▶ [EXERCISE]:
Keep the pictures out. Write out every line of the listing exactly.
----------
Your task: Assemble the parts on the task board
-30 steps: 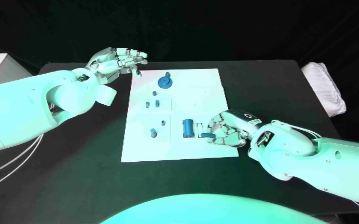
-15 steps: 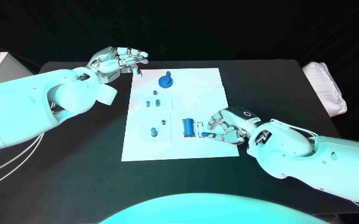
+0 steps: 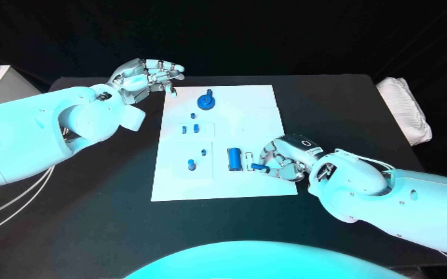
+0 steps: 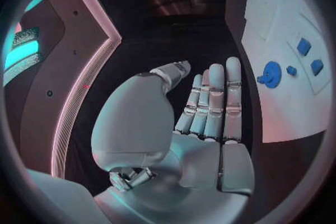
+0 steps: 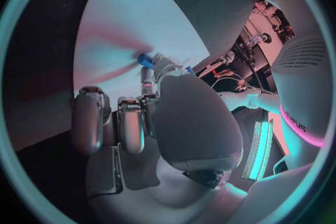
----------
▶ [SOLUTION FOR THIS EXERCISE]:
Your task: Assemble the parts on the task board
-30 steps: 
-15 steps: 
+0 steps: 
+0 steps: 
+0 steps: 

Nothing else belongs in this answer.